I thank the Special Coordinator, Mr. Tor Wennesland, for his thorough briefing and his efforts in supporting peace in the region.

Madam President,

At this time in the Council last year, Mr. Wennesland expressed his concern about developments in the Occupied Palestinian Territory, noting that if left unchecked, “not only may the situation in the West Bank deteriorate, but the dynamics could impact the security situation in Gaza Strip”. Here we are now, concluding the deadliest year in the West Bank in nearly two decades, according to OCHA. The Office has also noted that the number of children killed in the West Bank this year is twice the number of the previous year.  As for Gaza, we witnessed another spiral of violence this August that claimed the lives of 17 children. At the same time, the political environment has not seen any serious actions that would indicate an imminent return to negotiations between the two parties since they stopped in 2014.

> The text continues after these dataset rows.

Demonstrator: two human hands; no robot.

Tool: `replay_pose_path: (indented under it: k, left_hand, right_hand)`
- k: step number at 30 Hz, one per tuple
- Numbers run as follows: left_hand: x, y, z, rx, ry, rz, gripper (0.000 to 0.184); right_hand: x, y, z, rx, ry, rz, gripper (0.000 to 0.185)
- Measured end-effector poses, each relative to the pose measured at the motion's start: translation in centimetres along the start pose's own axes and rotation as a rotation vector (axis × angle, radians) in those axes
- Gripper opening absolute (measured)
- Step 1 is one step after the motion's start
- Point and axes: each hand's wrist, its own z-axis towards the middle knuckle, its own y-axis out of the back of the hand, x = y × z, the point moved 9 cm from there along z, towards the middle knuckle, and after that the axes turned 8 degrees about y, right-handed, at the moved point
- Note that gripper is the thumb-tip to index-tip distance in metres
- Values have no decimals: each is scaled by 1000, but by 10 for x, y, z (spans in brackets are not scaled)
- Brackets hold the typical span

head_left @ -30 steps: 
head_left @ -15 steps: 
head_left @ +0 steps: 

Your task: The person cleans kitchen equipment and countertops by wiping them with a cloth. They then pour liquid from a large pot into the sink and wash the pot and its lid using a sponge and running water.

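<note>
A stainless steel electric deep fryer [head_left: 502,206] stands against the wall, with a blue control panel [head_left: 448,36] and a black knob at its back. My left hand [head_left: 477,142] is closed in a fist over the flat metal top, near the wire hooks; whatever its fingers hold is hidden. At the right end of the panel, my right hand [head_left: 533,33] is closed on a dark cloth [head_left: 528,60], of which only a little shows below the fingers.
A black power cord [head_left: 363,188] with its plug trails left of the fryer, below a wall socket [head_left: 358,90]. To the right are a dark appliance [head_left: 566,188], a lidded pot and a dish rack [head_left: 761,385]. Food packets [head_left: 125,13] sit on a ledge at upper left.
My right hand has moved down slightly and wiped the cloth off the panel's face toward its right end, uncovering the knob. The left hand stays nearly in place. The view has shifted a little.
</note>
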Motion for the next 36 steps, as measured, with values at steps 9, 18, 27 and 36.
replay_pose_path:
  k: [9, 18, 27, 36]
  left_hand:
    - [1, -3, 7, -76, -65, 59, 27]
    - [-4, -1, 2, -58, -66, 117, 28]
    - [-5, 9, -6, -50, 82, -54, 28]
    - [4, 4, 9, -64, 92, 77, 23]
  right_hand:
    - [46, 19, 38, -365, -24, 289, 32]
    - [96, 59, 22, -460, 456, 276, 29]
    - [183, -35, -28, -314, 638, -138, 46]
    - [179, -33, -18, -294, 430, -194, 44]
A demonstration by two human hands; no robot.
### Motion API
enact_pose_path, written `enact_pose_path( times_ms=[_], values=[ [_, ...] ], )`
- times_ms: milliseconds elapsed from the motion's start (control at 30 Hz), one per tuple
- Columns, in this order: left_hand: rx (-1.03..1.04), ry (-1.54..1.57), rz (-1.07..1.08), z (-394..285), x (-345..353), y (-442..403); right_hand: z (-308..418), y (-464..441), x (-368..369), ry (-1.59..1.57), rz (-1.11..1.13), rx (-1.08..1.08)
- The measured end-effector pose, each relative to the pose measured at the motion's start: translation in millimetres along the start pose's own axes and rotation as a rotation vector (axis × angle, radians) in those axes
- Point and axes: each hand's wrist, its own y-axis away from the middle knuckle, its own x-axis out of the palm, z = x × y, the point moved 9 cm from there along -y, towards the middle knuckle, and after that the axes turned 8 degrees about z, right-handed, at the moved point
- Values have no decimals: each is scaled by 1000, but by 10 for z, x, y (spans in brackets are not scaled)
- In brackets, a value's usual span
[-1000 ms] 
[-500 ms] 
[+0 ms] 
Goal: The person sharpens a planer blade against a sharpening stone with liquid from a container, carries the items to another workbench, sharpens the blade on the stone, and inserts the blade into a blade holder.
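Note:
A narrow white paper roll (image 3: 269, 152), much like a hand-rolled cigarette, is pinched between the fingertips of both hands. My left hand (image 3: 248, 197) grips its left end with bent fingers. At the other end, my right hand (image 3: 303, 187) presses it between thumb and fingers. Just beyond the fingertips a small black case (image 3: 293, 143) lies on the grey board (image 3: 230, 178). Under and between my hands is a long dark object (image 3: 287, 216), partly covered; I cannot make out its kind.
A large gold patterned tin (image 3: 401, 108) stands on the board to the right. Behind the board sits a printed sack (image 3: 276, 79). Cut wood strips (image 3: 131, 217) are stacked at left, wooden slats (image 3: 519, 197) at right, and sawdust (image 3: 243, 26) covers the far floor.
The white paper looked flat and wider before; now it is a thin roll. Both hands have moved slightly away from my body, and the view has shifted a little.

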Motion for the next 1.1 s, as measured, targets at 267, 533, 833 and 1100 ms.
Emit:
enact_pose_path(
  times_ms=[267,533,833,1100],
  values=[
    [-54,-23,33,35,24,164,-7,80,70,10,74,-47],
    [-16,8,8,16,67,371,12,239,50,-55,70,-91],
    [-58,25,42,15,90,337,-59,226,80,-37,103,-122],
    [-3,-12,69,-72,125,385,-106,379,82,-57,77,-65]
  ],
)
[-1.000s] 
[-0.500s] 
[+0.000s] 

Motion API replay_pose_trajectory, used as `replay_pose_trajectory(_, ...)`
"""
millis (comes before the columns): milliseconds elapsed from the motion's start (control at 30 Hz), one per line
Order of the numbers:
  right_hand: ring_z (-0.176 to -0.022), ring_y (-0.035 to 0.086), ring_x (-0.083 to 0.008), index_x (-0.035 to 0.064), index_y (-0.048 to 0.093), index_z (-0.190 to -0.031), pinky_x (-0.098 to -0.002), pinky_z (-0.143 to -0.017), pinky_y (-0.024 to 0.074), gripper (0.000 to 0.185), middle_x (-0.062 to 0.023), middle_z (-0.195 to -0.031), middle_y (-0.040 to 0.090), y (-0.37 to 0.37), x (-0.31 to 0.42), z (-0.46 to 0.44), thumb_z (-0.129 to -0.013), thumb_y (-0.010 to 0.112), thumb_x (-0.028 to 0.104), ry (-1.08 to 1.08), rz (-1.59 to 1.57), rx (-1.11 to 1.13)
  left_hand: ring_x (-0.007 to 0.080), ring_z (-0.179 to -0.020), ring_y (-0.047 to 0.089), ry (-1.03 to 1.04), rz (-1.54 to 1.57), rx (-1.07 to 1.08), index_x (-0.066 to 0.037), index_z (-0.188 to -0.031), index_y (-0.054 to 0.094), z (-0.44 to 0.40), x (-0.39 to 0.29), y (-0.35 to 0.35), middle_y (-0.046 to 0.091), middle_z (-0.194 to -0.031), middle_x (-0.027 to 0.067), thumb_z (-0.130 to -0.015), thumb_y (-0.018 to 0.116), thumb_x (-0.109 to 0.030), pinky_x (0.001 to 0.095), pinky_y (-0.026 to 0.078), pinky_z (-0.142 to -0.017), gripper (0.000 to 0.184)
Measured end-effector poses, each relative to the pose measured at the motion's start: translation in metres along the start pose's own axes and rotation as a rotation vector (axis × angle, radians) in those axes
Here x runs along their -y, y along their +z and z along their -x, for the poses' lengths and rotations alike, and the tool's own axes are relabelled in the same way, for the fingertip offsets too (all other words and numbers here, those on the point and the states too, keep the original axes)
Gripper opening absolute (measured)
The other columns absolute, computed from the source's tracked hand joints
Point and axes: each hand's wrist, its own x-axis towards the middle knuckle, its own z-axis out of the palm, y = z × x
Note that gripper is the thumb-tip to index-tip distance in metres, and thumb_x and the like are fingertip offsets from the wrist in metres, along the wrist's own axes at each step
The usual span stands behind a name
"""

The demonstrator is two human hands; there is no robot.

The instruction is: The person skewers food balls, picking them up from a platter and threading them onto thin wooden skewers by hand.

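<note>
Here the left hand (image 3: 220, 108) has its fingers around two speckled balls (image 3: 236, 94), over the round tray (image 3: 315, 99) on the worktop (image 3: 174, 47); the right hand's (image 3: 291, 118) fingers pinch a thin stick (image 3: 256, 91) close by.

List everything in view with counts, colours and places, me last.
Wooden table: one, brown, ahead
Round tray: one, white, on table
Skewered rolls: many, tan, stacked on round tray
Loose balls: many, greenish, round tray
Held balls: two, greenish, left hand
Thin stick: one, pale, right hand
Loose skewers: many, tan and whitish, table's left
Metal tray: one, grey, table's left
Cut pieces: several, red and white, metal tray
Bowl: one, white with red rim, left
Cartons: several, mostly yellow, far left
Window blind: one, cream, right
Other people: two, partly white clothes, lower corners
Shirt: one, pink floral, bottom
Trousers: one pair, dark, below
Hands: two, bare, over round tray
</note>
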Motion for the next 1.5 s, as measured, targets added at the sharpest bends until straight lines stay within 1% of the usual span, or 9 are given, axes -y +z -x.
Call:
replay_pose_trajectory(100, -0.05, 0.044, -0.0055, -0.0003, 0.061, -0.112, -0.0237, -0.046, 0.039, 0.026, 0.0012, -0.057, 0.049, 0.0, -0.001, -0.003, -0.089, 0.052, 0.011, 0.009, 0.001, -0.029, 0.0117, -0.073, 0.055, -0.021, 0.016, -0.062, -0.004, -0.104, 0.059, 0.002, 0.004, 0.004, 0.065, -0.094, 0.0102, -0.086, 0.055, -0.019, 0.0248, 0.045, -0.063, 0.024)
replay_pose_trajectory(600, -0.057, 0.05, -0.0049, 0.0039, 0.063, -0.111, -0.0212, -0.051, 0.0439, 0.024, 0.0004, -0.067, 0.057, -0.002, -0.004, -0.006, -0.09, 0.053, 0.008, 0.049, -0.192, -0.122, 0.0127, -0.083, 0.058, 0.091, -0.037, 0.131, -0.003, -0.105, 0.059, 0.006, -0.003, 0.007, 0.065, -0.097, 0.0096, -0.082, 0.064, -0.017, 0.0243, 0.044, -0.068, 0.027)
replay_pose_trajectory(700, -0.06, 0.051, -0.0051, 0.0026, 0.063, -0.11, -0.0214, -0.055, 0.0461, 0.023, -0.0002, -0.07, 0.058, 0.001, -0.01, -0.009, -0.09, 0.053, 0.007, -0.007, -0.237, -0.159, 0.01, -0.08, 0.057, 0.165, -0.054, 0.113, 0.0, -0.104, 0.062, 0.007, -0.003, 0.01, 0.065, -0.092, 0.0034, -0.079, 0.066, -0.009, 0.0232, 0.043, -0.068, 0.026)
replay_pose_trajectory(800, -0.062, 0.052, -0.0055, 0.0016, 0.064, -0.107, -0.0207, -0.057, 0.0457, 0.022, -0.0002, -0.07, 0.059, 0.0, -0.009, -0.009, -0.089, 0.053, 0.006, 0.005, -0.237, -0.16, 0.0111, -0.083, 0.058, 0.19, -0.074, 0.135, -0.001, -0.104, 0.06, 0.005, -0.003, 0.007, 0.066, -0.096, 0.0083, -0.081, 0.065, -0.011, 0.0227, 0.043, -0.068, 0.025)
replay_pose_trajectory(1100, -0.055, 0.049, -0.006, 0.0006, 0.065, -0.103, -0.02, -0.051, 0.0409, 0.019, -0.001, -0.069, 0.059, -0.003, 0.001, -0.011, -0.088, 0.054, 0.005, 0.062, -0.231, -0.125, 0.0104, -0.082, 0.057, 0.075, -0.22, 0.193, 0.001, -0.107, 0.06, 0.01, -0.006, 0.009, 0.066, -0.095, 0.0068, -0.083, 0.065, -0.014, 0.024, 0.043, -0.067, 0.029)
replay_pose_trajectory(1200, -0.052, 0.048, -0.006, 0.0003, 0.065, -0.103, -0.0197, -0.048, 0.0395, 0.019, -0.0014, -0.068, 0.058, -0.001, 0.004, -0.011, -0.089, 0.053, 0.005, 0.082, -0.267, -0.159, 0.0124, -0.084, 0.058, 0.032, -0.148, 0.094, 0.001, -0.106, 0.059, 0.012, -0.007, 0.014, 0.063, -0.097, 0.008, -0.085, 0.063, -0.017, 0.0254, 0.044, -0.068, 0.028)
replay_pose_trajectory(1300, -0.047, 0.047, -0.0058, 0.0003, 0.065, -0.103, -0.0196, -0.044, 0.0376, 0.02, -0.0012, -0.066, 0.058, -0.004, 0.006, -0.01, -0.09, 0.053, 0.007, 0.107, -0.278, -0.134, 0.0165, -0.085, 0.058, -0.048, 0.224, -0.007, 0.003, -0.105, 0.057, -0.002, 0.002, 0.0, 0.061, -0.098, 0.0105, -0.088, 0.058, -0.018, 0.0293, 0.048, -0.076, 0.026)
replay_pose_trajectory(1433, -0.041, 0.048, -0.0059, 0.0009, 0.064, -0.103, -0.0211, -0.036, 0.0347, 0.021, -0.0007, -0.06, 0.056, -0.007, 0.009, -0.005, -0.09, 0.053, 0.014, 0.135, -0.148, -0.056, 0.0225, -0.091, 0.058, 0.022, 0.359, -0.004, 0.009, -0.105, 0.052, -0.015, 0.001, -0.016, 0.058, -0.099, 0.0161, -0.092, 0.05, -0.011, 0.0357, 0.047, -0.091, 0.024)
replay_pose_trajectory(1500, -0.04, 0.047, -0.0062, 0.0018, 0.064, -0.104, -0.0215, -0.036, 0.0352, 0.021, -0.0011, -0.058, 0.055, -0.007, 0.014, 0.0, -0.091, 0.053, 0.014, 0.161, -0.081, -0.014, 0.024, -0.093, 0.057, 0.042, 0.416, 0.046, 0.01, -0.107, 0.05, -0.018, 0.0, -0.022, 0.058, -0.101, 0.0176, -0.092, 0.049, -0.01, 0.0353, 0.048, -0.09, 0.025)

Reflecting these realities, this Council must rely on intensifying political and diplomatic efforts to reduce tensions and help the parties return to negotiations. Today’s meeting represents an opportunity for this Council to send a unified message about the importance of taking these steps.  What is at stake because of this conflict is not only the future of two nations that deserve to live in peace, but also the entire region that could find itself in a dangerous spiral of violence. Therefore, the UAE will never cease its calls for de-escalation in the region, nor will it stop reaching out for peace and exploring ways to create promising opportunities for youth instead of violence. Accordingly, we believe it is critical to focus on the following messages throughout the coming period:

First, in the context of our discussion today on resolution 2334, we emphasize our demands that Israel must stop its continued settlement activities in the Occupied Palestinian Territory. Settlements constitute a violation of international law and undermine peace efforts. As such, the announced plans to build new settlement units in various locations, and primarily in area “C”, must be reversed. Additionally, and considering recent reports indicating plans to legalize settlement outposts, the UAE reaffirms its rejection of any steps aimed at annexing Palestinian lands as well as attempts to legitimize annexation. Practices of this kind raise many concerns about the future of the two-state solution, and we warn against the danger of its erosion to a level at which it will not be viable anymore.

Second, we highlight the need to refrain from inciting rhetoric and to focus instead on taking steps to reduce violence. These steps include putting an end to the settler-related violence as well as the demolitions and evictions of Palestinian buildings, the number of which has exceeded 700 according to United Nations reports. Such illegal measures fuel anger and despair, exacerbate severe humanitarian conditions, and lead to more confrontations. We stress the need for Israel to assume its responsibilities in accordance with international law and relevant United Nations resolutions.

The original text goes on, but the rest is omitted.